When I was a kid, our parents talked to us when we saw something controversial.  If something was a "no-no" or we were never allowed to see it, we only wanted to see it more.  So our parents let life happen, and when life happened badly they sat us down, explained why it was bad, and answered any questions we might have.  We came away knowing a little more, having a more open and communicative relationship with our parents, and with our parents values planted in our minds out of mutual respect.  This allowed us to handle more diverse, troubling or confusing situations on our own, knowing that if we needed to talk about something, even if it was embarrassing, we had our parents we could turn to.

I guess that's about three cents' worth.

Re: What's with the mature content?

I gave a Chumby to my nephew who's 9, and to his cousin, my niece who's 7. The world they will be living in when they grow up will be filled with even more technological devices we haven't even heard of yet. Back in the 1960s if my parents said something like "don't give him a tape recorder" (or camera - fill in your blank) it would have been a terrible thing since we're now living in a world awash with these kinds of things. (And I'm in that business now too, maybe because of good parenting). Not giving "another electronic game/computer/whatever" to a youngster who will be living in a world awash with those isn't the wisest move.
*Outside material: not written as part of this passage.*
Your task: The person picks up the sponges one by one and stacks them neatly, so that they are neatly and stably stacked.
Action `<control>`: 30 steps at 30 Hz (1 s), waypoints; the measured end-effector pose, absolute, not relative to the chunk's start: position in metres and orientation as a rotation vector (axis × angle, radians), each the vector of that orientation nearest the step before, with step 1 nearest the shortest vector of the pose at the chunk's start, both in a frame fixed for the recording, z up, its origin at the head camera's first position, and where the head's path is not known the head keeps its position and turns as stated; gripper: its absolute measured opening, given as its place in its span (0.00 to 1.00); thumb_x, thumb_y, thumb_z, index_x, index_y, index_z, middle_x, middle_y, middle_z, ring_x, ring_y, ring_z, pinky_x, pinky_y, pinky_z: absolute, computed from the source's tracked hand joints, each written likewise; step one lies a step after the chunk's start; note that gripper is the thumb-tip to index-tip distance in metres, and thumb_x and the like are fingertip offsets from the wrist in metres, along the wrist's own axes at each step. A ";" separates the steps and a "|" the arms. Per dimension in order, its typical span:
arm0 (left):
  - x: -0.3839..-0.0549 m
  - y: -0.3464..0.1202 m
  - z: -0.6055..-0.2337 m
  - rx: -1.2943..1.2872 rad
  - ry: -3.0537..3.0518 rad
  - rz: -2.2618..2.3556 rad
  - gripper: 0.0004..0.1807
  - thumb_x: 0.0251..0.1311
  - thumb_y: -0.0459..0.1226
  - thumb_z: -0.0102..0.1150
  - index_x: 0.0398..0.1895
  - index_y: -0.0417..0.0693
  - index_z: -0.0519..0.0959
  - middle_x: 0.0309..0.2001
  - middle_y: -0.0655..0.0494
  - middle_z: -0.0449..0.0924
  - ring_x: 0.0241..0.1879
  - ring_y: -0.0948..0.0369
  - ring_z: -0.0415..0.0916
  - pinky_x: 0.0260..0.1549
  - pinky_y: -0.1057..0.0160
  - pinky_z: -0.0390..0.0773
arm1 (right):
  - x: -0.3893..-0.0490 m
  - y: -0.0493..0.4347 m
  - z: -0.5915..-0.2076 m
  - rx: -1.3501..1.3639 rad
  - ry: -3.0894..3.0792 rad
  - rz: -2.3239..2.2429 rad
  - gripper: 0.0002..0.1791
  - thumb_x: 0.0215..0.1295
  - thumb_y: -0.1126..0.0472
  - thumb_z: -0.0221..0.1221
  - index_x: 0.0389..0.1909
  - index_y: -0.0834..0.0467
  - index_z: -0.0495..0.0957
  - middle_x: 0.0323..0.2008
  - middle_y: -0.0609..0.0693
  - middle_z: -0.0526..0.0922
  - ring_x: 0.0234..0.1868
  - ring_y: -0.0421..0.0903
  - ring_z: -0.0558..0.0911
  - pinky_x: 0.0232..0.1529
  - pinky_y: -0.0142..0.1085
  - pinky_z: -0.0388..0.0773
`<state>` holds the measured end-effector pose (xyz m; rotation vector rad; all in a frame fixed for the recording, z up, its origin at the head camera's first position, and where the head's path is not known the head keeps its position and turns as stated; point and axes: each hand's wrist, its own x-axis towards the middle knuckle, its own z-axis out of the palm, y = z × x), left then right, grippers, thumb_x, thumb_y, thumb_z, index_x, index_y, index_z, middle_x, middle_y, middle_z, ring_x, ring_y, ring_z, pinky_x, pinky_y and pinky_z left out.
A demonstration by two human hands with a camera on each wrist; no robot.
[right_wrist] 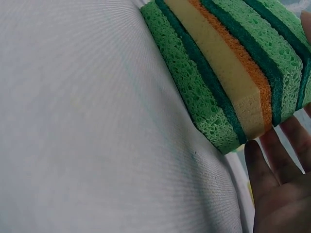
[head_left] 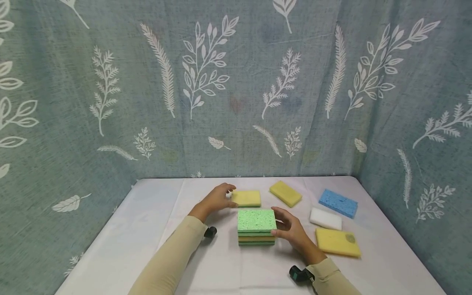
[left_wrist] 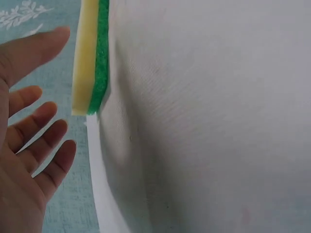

Both of my sisters are participating with their kids and the Chumbys I bought them - in fact, my sisters seem to be enjoying them more than their kids at this point! Parents can and should be responsible to teach their children that it's a world full of things that they should know might not be good for them. Whether they're on the Chumby isn't the Chumby's fault, just like what's on the Internet isn't the Internet's fault, and when a prankster phones and curses at someone and hangs up it's not the phone's fault.

  June 18, 2008 @ 1:10 PM
  N40° 46.565'  W073° 58.756'

Marc Silverman
New York City |
MY POWER TEAM: Macintosh, iPhone, Chumby, Geocaching, WheresGeorge.